Task requirements:
Please give the data below again in full, exactly as it stands.
********
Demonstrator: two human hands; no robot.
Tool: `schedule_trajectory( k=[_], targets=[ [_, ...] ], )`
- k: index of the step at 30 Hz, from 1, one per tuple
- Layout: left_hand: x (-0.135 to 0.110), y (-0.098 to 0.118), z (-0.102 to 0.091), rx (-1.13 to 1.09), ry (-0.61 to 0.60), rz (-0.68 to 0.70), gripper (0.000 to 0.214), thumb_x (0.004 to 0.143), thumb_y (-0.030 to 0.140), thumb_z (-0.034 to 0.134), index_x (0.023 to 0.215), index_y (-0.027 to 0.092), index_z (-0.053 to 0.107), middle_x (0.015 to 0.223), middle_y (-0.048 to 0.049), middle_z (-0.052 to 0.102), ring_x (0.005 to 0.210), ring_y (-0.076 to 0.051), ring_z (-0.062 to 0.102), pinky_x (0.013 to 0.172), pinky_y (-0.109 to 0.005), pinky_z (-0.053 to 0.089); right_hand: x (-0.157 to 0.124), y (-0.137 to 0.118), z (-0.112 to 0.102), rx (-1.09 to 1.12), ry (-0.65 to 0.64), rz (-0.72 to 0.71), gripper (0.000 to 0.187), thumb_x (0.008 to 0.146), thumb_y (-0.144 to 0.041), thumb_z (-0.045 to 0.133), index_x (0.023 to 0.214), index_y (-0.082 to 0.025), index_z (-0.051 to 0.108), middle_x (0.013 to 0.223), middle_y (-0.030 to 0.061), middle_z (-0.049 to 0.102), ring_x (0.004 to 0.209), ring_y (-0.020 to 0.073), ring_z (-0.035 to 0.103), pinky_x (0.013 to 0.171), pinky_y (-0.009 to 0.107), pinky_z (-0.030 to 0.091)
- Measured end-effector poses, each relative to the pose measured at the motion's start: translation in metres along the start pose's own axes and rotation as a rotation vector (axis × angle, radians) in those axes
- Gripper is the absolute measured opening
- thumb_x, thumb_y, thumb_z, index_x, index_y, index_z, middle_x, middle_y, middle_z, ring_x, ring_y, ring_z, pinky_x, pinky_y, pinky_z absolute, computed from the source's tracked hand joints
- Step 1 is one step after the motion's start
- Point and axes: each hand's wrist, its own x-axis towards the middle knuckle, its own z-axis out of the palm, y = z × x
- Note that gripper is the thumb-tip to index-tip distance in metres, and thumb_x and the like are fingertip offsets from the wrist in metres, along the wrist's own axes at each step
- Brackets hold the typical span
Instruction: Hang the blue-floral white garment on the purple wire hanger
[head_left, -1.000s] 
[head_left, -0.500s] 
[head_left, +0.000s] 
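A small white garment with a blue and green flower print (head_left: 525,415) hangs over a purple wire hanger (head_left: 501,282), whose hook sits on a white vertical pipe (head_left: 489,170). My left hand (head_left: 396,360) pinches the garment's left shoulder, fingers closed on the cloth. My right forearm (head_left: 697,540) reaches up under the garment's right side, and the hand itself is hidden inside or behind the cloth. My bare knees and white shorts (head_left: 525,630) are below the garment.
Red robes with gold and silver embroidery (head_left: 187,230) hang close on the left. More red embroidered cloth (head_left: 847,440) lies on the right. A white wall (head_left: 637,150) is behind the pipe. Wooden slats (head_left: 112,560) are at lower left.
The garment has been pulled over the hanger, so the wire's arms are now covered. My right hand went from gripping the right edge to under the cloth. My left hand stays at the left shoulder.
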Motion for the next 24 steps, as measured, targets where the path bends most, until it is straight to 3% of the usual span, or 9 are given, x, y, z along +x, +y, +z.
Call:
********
Your solution:
Demonstrator: two human hands; no robot.
Tool: `schedule_trajectory( k=[_], targets=[ [_, ...] ], )`
- k: index of the step at 30 Hz, from 1, one per tuple
- Layout: left_hand: x (-0.135 to 0.110), y (-0.098 to 0.118), z (-0.102 to 0.091), rx (-1.13 to 1.09), ry (-0.61 to 0.60), rz (-0.68 to 0.70), gripper (0.000 to 0.214), thumb_x (0.004 to 0.143), thumb_y (-0.030 to 0.140), thumb_z (-0.034 to 0.134), index_x (0.023 to 0.215), index_y (-0.027 to 0.092), index_z (-0.053 to 0.107), middle_x (0.015 to 0.223), middle_y (-0.048 to 0.049), middle_z (-0.052 to 0.102), ring_x (0.005 to 0.210), ring_y (-0.076 to 0.051), ring_z (-0.062 to 0.102), pinky_x (0.013 to 0.172), pinky_y (-0.109 to 0.005), pinky_z (-0.053 to 0.089); right_hand: x (-0.157 to 0.124), y (-0.137 to 0.118), z (-0.112 to 0.102), rx (-1.09 to 1.12), ry (-0.65 to 0.64), rz (-0.72 to 0.71), gripper (0.000 to 0.187), thumb_x (0.008 to 0.146), thumb_y (-0.144 to 0.041), thumb_z (-0.045 to 0.133), index_x (0.023 to 0.214), index_y (-0.082 to 0.025), index_z (-0.051 to 0.108), middle_x (0.013 to 0.223), middle_y (-0.030 to 0.061), middle_z (-0.049 to 0.102), ring_x (0.004 to 0.209), ring_y (-0.020 to 0.073), ring_z (-0.035 to 0.103), pinky_x (0.013 to 0.171), pinky_y (-0.009 to 0.107), pinky_z (-0.030 to 0.091)
- Measured end-effector poses, each relative to the pose measured at the motion's start: translation in metres along the start pose's own axes and rotation as a rotation vector (axis × angle, radians) in those axes
- Gripper is the absolute measured opening
- thumb_x, thumb_y, thumb_z, index_x, index_y, index_z, middle_x, middle_y, middle_z, ring_x, ring_y, ring_z, pinky_x, pinky_y, pinky_z absolute, computed from the source's tracked hand joints
- Step 1 is one step after the motion's start
- Point and axes: each hand's wrist, its own x-axis towards the middle knuckle, its own z-axis out of the palm, y = z × x
- Note that gripper is the thumb-tip to index-tip distance in metres, and thumb_x and the like are fingertip offsets from the wrist in metres, along the wrist's own axes at each step
- Brackets hold the typical span
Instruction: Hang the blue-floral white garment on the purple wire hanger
[head_left, -1.000s] 
[head_left, -0.500s] 
[head_left, +0.000s] 
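A small white garment with a blue and green flower print (head_left: 525,415) hangs over a purple wire hanger (head_left: 501,282), whose hook sits on a white vertical pipe (head_left: 489,170). My left hand (head_left: 396,360) pinches the garment's left shoulder, fingers closed on the cloth. My right forearm (head_left: 697,540) reaches up under the garment's right side, and the hand itself is hidden inside or behind the cloth. My bare knees and white shorts (head_left: 525,630) are below the garment.
Red robes with gold and silver embroidery (head_left: 187,230) hang close on the left. More red embroidered cloth (head_left: 847,440) lies on the right. A white wall (head_left: 637,150) is behind the pipe. Wooden slats (head_left: 112,560) are at lower left.
The garment has been pulled over the hanger, so the wire's arms are now covered. My right hand went from gripping the right edge to under the cloth. My left hand stays at the left shoulder.
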Motion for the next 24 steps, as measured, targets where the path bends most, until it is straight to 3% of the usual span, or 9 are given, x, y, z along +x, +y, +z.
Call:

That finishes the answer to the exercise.